Buffers and Packet Drops
Today’s data centres have a mixture of applications and workloads all with different consistency requirements. Some applications require predictable latency while others sustained throughput. It’s usually the case that the slowest flow is the ultimate determining factor affecting the end-to-end performance. So to try to satisfy varied conditions and achieve predictable application performance we must focus on consistent bandwidth and unified latency for ALL flows types and workloads.
Poor performance is due to a lot of factors that can either be controlled or not. One factor that can be monitored is buffer sizes in the network devices used to interconnect source and destination points. Poor buffers cause bandwidth to be unfairly allocated among different types of flows. If some flows do not receive adequate bandwidth, they will exhibit long tails and long completion time degrading performance.

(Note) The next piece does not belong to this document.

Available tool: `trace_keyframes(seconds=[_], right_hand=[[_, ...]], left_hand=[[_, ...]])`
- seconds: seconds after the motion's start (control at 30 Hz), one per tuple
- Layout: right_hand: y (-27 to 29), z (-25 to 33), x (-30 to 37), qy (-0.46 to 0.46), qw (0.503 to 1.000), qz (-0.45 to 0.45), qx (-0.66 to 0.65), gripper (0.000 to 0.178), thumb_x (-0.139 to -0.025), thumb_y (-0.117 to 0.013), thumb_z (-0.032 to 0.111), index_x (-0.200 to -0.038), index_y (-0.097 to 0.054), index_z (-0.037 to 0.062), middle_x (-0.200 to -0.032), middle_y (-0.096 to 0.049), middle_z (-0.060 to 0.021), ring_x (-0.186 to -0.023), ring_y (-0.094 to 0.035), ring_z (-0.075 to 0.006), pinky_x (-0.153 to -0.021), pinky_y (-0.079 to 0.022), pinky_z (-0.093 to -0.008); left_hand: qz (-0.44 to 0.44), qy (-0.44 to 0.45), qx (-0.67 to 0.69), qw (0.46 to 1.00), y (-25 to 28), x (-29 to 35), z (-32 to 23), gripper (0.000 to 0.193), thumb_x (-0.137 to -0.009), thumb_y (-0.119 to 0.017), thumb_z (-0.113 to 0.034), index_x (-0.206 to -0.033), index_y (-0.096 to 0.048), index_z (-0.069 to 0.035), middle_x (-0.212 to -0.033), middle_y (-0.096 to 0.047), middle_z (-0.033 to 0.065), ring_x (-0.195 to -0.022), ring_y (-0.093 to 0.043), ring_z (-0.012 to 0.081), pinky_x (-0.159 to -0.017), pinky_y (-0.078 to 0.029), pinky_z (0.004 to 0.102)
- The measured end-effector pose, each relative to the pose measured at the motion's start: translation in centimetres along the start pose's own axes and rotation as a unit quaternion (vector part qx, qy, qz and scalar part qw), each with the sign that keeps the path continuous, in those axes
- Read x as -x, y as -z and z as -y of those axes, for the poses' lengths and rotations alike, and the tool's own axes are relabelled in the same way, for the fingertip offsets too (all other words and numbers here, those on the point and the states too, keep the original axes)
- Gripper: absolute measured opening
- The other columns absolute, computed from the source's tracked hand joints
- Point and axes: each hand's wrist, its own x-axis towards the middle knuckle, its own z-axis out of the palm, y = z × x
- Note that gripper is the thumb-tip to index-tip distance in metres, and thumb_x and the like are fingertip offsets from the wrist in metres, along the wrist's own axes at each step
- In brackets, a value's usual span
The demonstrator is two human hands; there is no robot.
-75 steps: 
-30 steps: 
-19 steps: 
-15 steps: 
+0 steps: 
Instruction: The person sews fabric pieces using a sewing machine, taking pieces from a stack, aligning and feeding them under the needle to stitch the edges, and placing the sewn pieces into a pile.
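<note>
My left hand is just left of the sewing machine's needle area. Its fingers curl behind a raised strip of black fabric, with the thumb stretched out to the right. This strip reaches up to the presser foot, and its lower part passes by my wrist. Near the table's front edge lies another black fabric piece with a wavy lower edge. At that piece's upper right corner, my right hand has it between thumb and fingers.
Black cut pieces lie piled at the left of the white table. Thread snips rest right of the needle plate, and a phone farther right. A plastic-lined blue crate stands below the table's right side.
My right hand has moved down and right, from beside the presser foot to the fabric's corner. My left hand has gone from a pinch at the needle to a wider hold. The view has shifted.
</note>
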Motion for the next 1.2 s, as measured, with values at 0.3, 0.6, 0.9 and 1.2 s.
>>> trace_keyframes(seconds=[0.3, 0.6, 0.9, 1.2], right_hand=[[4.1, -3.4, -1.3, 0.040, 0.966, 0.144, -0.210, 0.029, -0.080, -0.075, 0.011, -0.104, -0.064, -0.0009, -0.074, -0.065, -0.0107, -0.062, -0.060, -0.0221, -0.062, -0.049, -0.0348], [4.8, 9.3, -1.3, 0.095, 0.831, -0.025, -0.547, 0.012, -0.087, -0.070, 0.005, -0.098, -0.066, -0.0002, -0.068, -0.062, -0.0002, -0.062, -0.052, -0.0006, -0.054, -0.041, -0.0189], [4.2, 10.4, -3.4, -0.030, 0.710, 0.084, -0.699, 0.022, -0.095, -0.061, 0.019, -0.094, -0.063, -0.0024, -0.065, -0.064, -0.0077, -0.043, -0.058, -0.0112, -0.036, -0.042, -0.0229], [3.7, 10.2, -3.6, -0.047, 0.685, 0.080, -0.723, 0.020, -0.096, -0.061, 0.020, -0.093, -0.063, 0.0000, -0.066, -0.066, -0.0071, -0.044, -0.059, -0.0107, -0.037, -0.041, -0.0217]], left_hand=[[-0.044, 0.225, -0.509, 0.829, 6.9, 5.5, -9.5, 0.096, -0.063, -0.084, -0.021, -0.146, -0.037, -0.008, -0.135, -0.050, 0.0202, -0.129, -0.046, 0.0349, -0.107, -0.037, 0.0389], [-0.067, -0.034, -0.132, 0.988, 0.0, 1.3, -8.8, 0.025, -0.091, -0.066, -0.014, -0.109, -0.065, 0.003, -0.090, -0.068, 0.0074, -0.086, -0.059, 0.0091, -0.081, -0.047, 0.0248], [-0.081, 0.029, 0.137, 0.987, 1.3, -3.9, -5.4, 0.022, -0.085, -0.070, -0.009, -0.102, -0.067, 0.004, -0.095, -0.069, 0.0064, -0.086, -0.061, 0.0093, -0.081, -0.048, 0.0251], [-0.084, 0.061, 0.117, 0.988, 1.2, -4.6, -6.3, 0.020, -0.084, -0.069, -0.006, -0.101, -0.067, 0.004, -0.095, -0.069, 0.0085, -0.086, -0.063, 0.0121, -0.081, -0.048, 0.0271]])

The speed of a network is all about how fast you can move and complete a data file from one location to another. Some factors you can influence and others you can’t control, such as the physical distance from one point to the next. This is why we see a lot of content distributed closer to the source with for example intelligent caching to improve user response latency and reduce cost of data tranmission. The TCP’s connection-oriented procedure will affect application performance for further distance endpoints than it would for source-destination pairs internal to the data centre.
We can’t change the laws of physics and distance will always be a factor, but there are ways to optimise networking devices to improve application performance. One way is to optimise the buffers sizes and select the right buffer architecture to support applications that send bursty traffic. There is a big debate as to whether big or small buffers are best or whether we need lossless transport or to drop packets.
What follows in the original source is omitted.